What to do: Tally every line below where "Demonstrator" appears, then report the total alone.

+++

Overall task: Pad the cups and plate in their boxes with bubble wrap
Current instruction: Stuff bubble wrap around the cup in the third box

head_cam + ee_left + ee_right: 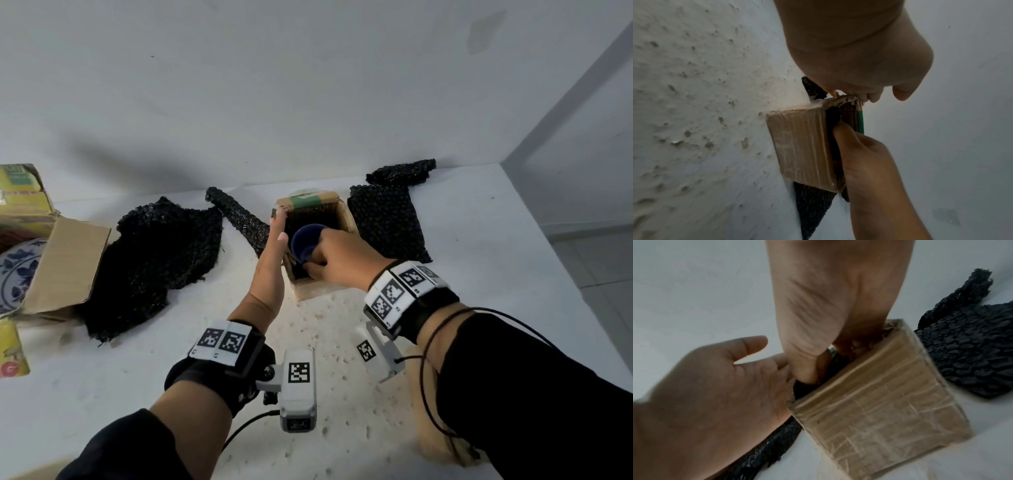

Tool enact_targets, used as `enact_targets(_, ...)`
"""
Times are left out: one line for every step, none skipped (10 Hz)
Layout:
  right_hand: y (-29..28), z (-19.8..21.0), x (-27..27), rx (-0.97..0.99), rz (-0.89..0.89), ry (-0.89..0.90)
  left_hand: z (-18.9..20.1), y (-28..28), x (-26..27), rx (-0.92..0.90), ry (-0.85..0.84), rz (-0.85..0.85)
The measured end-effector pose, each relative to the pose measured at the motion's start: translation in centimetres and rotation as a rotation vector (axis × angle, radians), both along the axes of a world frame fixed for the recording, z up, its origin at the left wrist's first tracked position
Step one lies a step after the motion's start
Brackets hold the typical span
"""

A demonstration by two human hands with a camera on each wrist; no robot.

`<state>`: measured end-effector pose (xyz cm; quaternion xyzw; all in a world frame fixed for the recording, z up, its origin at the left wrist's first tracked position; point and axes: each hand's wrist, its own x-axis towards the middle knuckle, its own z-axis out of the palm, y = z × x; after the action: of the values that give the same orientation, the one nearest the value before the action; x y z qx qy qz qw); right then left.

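Observation:
A small cardboard box (310, 291) stands open on the white table, lined with black bubble wrap, with a dark blue cup (305, 241) inside. My left hand (274, 253) lies flat against the box's left wall, fingers straight and thumb at the rim; the right wrist view shows its open palm (715, 394). My right hand (339, 253) reaches into the box from above. Its fingers curl over the cup's near rim. Its thumb (805, 369) goes down into the black wrap by the near wall. The cup's right half is hidden under that hand.
Loose black bubble wrap lies around the box: a large sheet (161, 253) to the left, a rolled strip (236, 216) beside it, two pieces (387, 222) to the right. A larger open carton (65, 263) at far left holds a blue-and-white plate (17, 270). The table edge runs along the right.

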<state>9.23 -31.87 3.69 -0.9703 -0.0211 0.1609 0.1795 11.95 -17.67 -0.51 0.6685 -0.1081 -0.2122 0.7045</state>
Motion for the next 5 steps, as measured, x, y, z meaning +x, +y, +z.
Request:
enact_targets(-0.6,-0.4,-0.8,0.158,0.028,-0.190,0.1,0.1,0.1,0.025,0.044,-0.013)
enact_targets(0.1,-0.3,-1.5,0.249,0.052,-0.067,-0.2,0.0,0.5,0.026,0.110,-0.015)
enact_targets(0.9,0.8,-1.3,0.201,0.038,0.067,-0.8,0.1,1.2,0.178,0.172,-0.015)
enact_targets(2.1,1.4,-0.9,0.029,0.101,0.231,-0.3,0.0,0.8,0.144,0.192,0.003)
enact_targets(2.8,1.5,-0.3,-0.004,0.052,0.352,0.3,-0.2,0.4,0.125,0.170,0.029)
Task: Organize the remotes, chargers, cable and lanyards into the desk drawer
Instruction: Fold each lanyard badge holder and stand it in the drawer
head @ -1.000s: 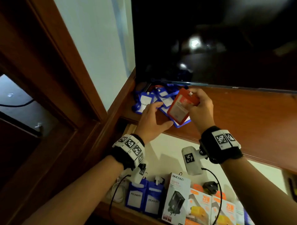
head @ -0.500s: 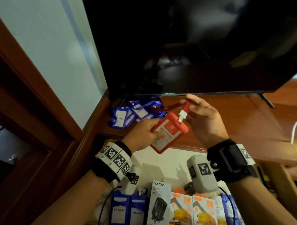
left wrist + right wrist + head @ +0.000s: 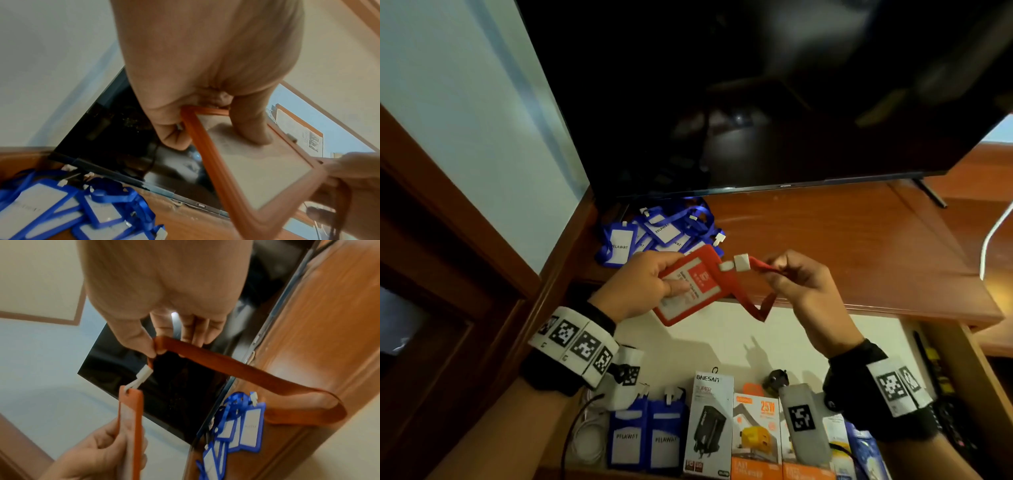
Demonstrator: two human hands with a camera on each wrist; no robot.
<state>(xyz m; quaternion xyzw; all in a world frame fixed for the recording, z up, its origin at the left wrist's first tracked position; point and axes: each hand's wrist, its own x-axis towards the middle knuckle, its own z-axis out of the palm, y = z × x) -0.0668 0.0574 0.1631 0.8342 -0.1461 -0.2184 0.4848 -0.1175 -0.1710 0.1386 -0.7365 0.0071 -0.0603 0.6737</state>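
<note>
A red badge holder [image 3: 690, 286] with a white card insert is gripped by the left hand [image 3: 640, 284] above the tabletop [image 3: 842, 240] edge; its red strap [image 3: 763, 270], at 3 o'clock, is pinched by the right hand [image 3: 799, 284].

- Left hand [image 3: 642, 284] is up in front of the body, around 10 o'clock from the wrist, thumb on top and fingers curled underneath, gripping the red badge holder [image 3: 690, 286] by its edge.
- Index finger [image 3: 676, 285] of that hand lies flat across the holder's face.
- Right hand [image 3: 799, 284] is level with it, over at 3 o'clock, thumb and fingertips pinching the red strap [image 3: 763, 265].
- Both forearms come up from the bottom corners, each with a black wrist band with white marker tags.
</note>
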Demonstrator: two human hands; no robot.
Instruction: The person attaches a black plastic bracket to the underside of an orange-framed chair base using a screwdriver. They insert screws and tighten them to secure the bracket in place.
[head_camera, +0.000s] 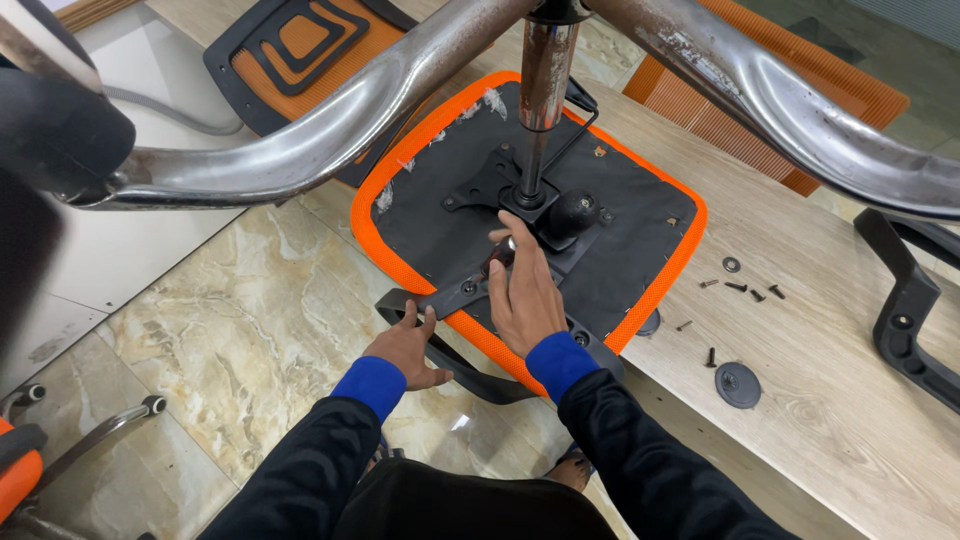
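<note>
- the upturned office chair seat (610, 225), black underneath with an orange mesh edge, lies on the wooden table (850, 420), its near edge overhanging the marble floor (250, 330).
- a black armrest bracket (450, 297) lies across the near edge of the seat; judging by the hands, the step in hand is working a fastener on this bracket, though whether it goes in or comes out i cannot tell.
- the next move seems to call for keeping the bracket steady against the seat while the tool turns squarely over its hole.
- the right hand (525, 295) rests over the bracket, fingers fairly straight and pointing far, curled loosely round a small dark-handled tool (498, 257); its tip is hidden, so i cannot tell what it engages.
- the left hand (405, 348) sits at the bracket's left end, fingers curled over its edge, thumb spread, pressing it in place.
- beyond the hands, the black mounting plate (500, 190) carries the gas lift column (545, 90), a black lever knob (572, 212) just to its right.
- the chrome star base legs (330, 130) spread across the top of the view.
- to the right on the table lie loose black screws (748, 290), a washer (731, 264) and a round black cap (738, 385).
- another black armrest (905, 310) lies at the far right; an orange mesh backrest (300, 50) lies at the far left.
</note>
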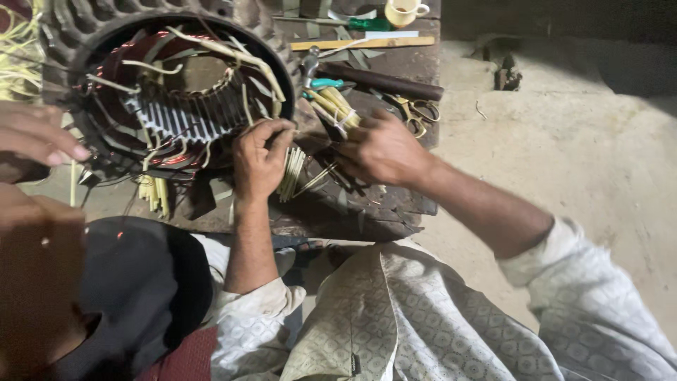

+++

Solution for this exercise: 2